Scan the entries below for the string "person" and copy every line where it turns up.

(Source material)

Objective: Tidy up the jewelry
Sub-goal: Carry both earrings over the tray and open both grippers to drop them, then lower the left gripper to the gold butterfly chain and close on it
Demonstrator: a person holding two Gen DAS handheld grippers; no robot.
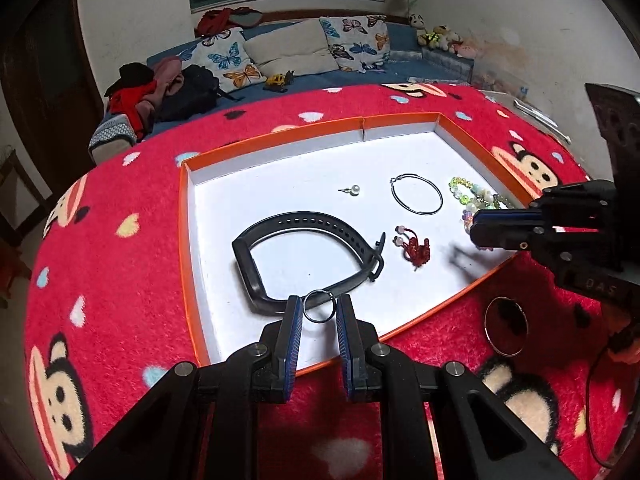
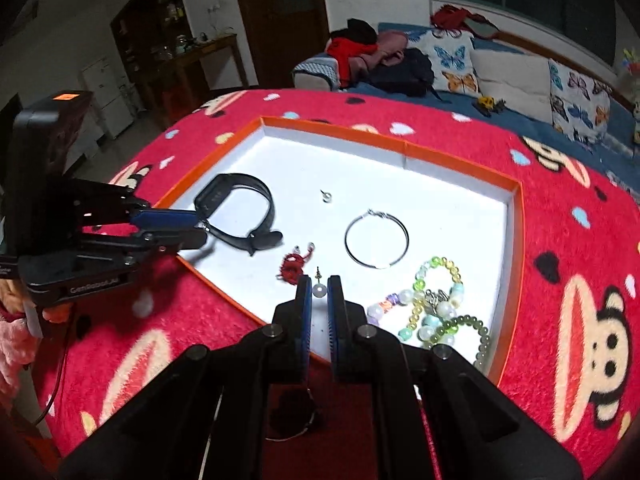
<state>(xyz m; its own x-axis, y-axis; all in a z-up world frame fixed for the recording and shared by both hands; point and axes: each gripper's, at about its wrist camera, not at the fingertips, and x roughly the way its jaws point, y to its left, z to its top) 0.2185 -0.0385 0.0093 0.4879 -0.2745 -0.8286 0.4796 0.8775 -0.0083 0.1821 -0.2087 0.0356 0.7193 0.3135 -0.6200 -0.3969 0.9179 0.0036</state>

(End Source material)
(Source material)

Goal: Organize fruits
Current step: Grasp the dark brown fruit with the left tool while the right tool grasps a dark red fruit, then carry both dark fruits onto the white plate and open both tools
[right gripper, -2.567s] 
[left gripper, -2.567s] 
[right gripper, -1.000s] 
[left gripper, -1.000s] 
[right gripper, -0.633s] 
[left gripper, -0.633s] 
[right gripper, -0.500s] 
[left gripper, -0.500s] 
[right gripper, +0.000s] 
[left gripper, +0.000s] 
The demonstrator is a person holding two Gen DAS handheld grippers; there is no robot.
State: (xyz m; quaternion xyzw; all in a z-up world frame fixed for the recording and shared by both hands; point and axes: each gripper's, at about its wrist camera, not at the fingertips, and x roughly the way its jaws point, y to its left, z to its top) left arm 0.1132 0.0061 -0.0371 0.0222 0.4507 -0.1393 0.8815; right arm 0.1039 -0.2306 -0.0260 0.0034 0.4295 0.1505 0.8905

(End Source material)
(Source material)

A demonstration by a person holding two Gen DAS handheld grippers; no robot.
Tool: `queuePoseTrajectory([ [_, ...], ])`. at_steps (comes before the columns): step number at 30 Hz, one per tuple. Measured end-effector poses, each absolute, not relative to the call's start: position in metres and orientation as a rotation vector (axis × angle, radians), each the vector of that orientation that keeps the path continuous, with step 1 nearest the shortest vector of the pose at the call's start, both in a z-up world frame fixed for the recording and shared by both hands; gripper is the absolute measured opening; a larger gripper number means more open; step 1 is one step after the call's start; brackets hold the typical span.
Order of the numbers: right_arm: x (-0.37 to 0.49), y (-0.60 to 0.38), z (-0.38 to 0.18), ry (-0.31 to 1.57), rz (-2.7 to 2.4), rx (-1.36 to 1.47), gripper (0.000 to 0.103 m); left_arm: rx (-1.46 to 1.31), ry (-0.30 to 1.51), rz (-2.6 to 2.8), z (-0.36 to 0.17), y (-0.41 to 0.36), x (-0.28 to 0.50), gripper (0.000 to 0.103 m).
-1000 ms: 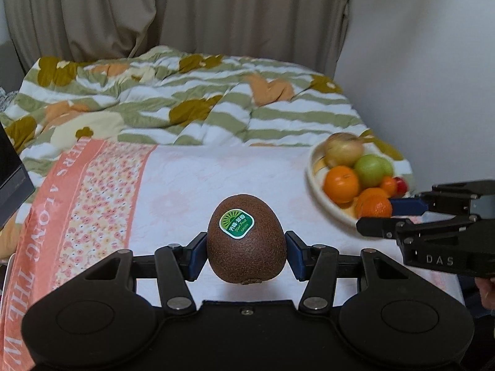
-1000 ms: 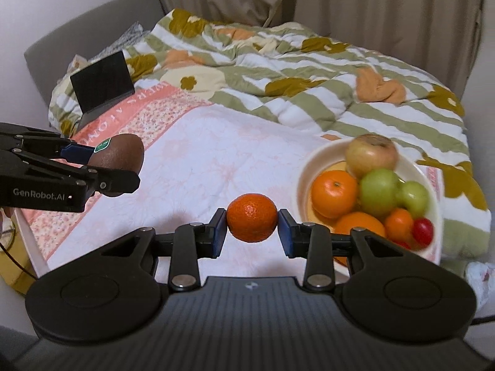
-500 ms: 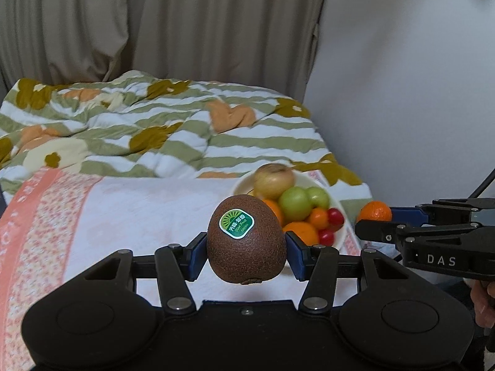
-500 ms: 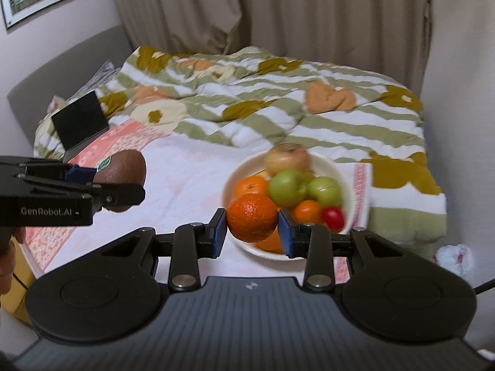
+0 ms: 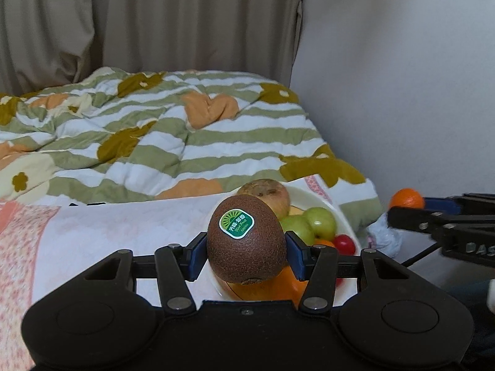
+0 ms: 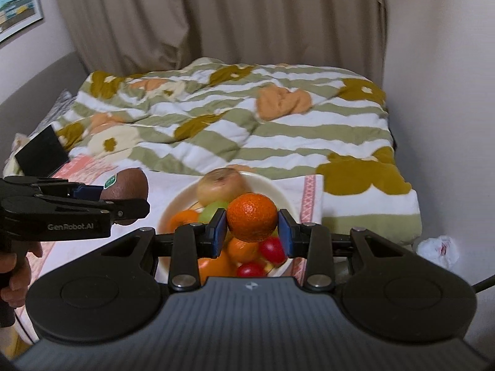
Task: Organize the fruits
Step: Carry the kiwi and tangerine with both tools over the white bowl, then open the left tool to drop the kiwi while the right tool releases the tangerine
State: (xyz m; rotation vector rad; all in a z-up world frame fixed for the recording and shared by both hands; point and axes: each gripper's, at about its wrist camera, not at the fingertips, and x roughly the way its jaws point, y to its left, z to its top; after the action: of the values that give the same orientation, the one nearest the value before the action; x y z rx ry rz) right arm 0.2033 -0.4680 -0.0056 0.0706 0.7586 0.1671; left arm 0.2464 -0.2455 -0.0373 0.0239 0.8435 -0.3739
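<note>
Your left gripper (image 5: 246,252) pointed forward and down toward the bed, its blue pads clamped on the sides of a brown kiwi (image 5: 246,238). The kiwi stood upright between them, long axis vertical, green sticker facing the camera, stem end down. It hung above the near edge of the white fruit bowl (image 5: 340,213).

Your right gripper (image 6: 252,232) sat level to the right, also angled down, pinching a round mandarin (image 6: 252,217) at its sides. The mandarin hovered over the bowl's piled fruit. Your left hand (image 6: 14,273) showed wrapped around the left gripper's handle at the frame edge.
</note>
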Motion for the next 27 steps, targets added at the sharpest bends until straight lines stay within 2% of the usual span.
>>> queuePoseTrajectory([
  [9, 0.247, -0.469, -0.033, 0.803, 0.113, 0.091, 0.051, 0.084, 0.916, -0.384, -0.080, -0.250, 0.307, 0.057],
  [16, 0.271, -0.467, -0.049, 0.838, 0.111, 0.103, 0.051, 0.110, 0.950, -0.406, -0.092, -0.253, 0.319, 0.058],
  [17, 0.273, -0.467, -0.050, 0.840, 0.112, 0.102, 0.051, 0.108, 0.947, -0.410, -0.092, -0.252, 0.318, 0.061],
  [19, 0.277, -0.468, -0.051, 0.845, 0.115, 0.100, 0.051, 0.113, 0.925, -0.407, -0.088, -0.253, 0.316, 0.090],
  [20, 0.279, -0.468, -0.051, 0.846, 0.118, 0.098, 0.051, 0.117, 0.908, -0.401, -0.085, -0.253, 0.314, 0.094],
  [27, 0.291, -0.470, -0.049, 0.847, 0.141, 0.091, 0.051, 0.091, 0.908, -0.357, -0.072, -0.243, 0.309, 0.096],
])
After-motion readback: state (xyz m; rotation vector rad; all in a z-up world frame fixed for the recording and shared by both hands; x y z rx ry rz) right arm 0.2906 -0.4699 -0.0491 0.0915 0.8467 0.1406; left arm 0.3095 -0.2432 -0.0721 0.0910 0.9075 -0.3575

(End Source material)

**Task answer**.
Demonstrator: a person holding two Gen DAS handheld grippers; no robot.
The demonstrator is a person holding two Gen DAS handheld grippers; there is no robot.
A demonstration by a person holding two Gen DAS handheld grippers; no robot.

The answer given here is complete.